■ The problem
Where the data below begins, start duplicating lines exactly, and finish with the line containing "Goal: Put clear"; add nothing else. Leave the pictures out.

■ Records provided
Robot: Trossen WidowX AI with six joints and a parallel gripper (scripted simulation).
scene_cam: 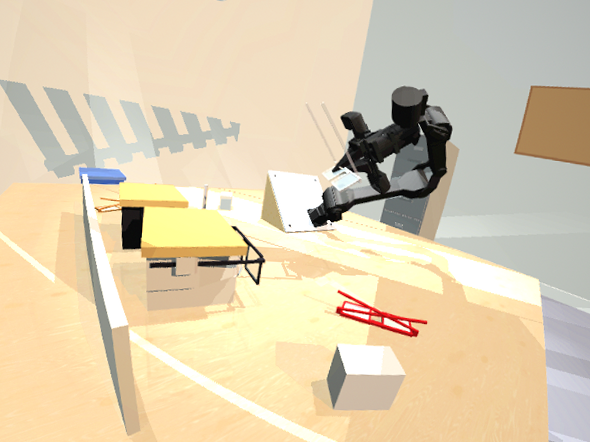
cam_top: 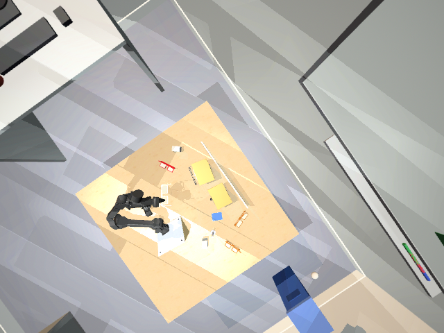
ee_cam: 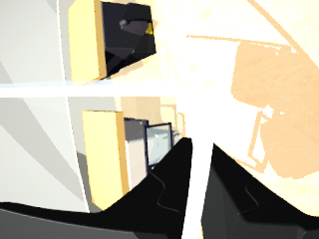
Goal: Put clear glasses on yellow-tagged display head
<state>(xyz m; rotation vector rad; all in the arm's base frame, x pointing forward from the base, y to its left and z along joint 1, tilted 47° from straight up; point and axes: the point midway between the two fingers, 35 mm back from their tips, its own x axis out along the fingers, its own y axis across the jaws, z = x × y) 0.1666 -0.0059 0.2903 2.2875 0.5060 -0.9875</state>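
Observation:
The clear glasses [cam_top: 164, 189] [scene_cam: 346, 179] [ee_cam: 100, 91] hang in the air, held by the frame between the closed fingertips of my gripper [cam_top: 164, 200] [scene_cam: 335, 168] [ee_cam: 193, 147]. Their temples point up and left in the exterior view. The dark head [cam_top: 219, 195] [scene_cam: 130, 226] [ee_cam: 127, 30] has a yellow slab on top and a small yellow tag on its face in the wrist view; its face is bare. The other, pale head [cam_top: 202, 172] [scene_cam: 190, 285] [ee_cam: 135, 159] also has a yellow slab and wears black glasses [scene_cam: 260, 261] [ee_cam: 147, 146]. My gripper is well away from both heads.
A tilted white board [cam_top: 171, 238] [scene_cam: 299, 203] stands beside the arm. Red glasses [cam_top: 166, 166] [scene_cam: 377, 317] and a white block [cam_top: 176, 148] [scene_cam: 368, 383] lie before the pale head. A long low wall [cam_top: 224, 174] [scene_cam: 98, 263] runs behind both heads. A blue block [cam_top: 216, 216] [scene_cam: 101, 176] lies near the dark head.

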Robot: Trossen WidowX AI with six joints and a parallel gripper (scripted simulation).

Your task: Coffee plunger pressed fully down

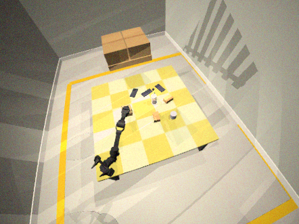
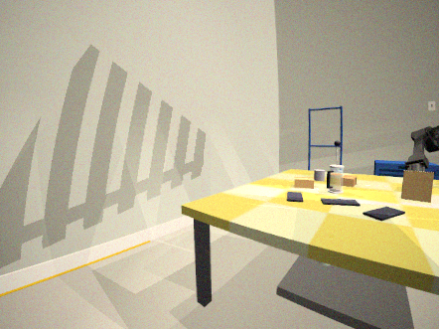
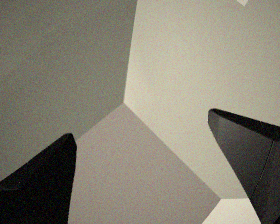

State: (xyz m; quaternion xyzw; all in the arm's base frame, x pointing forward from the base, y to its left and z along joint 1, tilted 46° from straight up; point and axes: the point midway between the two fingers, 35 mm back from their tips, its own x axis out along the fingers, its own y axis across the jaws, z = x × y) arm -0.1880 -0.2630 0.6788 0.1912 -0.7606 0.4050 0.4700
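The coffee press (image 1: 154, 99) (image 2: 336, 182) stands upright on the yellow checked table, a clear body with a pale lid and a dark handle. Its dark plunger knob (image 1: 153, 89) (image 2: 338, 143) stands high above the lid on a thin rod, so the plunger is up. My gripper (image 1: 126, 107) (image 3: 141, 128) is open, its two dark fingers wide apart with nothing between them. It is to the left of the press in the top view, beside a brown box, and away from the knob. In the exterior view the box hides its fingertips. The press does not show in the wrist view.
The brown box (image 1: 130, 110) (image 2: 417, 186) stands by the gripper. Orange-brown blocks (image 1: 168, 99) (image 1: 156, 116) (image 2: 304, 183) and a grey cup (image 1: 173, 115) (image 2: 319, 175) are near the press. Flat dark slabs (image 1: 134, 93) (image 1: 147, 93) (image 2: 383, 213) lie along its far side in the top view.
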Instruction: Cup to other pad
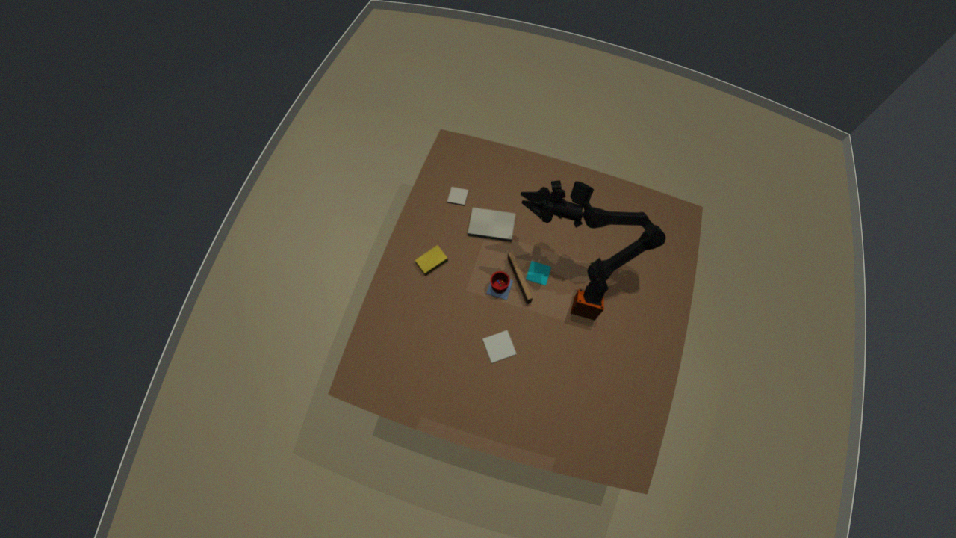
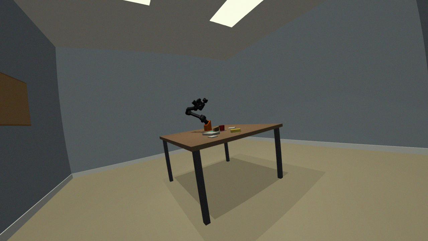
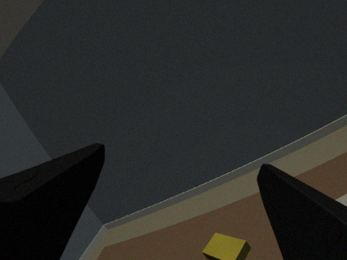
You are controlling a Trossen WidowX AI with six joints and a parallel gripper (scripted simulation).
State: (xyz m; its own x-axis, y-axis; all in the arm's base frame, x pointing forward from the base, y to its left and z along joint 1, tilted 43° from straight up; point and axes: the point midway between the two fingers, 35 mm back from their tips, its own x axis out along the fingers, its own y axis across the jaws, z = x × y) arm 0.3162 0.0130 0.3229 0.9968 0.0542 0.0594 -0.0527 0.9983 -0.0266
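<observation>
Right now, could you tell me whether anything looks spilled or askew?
Nothing looks spilled: the red cup stands upright on its blue pad. A wooden stick lies diagonally beside it. The pincer is open, raised well away.

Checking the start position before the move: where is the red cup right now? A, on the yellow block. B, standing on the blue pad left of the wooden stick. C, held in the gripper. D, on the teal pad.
B: the red cup stands on the blue pad, left of the wooden stick; the gripper is open, far off.
</observation>
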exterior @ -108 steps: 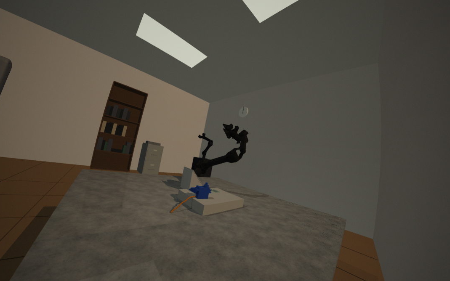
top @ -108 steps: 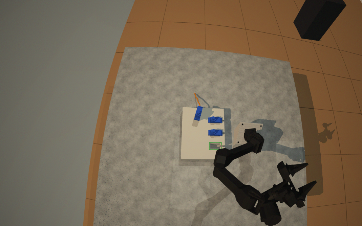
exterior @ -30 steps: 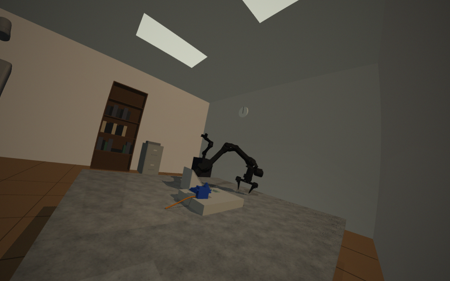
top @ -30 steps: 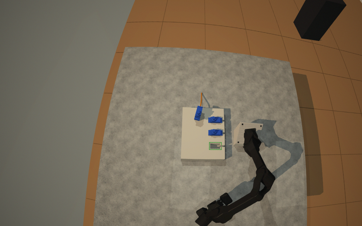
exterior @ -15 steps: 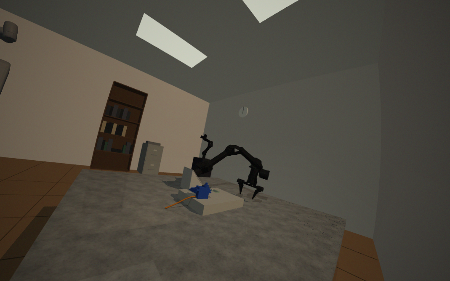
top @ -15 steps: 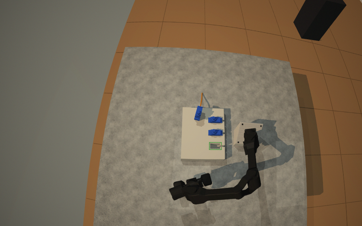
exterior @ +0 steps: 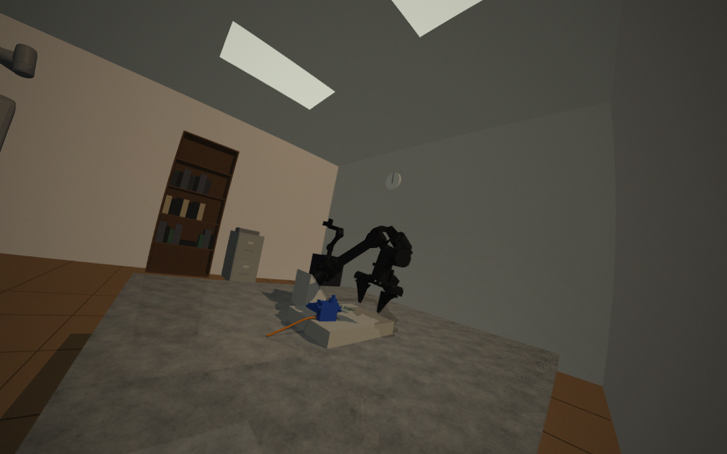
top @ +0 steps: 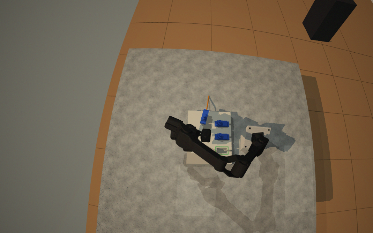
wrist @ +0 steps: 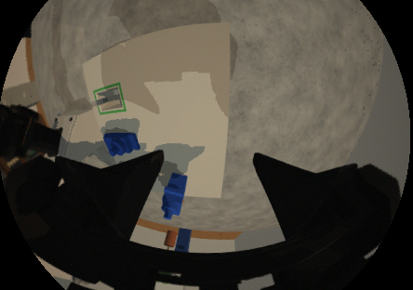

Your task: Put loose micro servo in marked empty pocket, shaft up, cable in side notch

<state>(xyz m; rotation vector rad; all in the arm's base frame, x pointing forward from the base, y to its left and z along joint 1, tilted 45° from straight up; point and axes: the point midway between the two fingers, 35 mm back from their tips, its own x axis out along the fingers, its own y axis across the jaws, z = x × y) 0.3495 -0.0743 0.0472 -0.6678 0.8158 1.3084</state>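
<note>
Loose micro servo (top: 204,116) (exterior: 328,310) (wrist: 176,195): lay unseated on the robot's deck (top: 193,116) (exterior: 358,334) (wrist: 206,119), toward 12 o'clock from the deck's middle in the top view. Blue body, set askew, long side tipped slightly toward 1 o'clock; output shaft pointed up in the exterior view. Orange cable (top: 207,102) (exterior: 292,324): ran out past the deck's 12 o'clock edge, outside the side notch.

Marked pocket (top: 221,150) (wrist: 110,98): outlined in green, stood unfilled between 4 and 5 o'clock on the deck, with side notch toward 3. Nearer seated servo (top: 221,136) (wrist: 122,143): sat at 3 o'clock on the deck, next to the pocket. Farther seated servo (top: 221,123): sat between 1 and 2 o'clock, shaft up.

Gripper (top: 189,134) (exterior: 370,307) (wrist: 209,156): spread wide, held nothing. Hung above the deck's 9 o'clock side, fingers downward, apart from the loose servo. Arm (top: 206,150) (exterior: 354,253) (wrist: 28,130): reached across the deck from its 3 o'clock side.

Pale mount (top: 248,129) (exterior: 301,288): stood just beside the deck at 3 o'clock. Mottled grey table (top: 153,86) (exterior: 241,383) (wrist: 298,96): bore deck and mount. Dark bookcase (exterior: 179,260) and grey cabinet (exterior: 248,265): stood toward 10 o'clock from the deck in the exterior view.
</note>
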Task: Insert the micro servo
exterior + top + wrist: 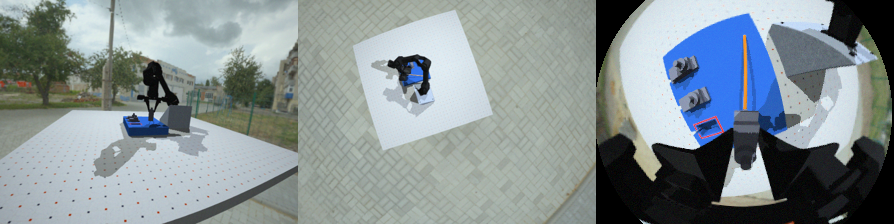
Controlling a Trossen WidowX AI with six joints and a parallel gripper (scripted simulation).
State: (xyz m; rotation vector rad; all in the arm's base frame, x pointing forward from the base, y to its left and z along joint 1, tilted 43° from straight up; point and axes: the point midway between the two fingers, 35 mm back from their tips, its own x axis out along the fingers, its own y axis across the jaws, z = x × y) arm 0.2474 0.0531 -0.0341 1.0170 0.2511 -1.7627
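Servo (746, 137) base behind end effector (746, 163)
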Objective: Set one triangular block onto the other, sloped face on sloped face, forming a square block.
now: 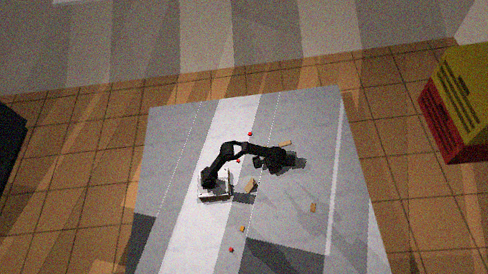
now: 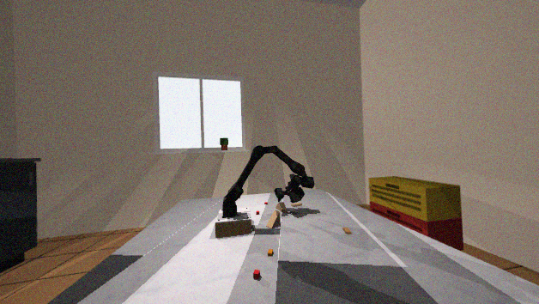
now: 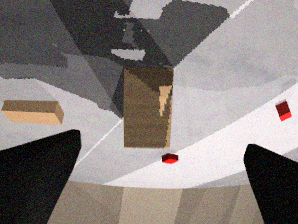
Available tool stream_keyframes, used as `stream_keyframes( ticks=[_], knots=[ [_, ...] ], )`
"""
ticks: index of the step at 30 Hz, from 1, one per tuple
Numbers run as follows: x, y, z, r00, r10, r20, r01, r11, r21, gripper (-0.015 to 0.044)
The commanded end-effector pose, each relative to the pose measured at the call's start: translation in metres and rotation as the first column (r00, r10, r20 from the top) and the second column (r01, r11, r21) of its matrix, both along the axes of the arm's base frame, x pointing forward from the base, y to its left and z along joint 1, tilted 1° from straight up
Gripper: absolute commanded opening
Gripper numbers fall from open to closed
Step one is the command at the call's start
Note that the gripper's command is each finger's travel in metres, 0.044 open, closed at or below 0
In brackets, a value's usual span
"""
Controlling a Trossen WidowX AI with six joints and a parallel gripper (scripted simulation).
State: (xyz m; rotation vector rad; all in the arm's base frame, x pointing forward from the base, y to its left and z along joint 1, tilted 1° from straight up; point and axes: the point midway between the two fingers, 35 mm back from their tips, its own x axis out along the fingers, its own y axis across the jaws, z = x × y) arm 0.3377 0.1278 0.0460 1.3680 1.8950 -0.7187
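- My gripper (image 1: 267, 166) (image 2: 287, 197) (image 3: 166, 147) is pretty much wide open with nothing in it, tilted above the table (image 1: 300, 252) (image 2: 206, 266) (image 3: 225, 65).
- One triangular block (image 1: 250, 186) (image 2: 273, 219) sits right of the arm's base, around mid-frame from the top. The other block (image 2: 281, 208) (image 3: 148, 107) is just behind it in the exterior view and upper centre in the wrist one; from the top I can't make it out.
- I reckon the step is lining up a grasp on that second block. I'd square the fingers to its parallel ends before going down, so it doesn't twist.
- Watch the wooden strip (image 1: 285, 143) (image 2: 296, 204) (image 3: 32, 113), left in the wrist frame; an open finger could clip it.
- Close gently, lift, then turn slope to slope well above the lower one.
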Motion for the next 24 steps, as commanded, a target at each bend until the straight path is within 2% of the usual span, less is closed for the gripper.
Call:
stream_keyframes(
  ticks=[1, 8, 18, 24],
  knots=[
    [0.005, -0.002, 0.006, 0.999, -0.011, 0.052, 0.004, 0.991, 0.133, 0.044],
    [0.005, -0.001, 0.005, 0.999, -0.011, 0.053, 0.004, 0.991, 0.133, 0.044],
    [-0.011, 0.063, -0.061, 0.999, -0.011, 0.051, 0.004, 0.991, 0.137, 0.044],
    [-0.013, 0.067, -0.065, 0.999, -0.012, 0.051, 0.004, 0.99, 0.138, 0.044]
  ],
)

■ Written reply
Robot: Trossen WidowX AI with six joints and a parallel gripper (scripted simulation).
scene_cam: 
cam_top: 
ee_cam: 
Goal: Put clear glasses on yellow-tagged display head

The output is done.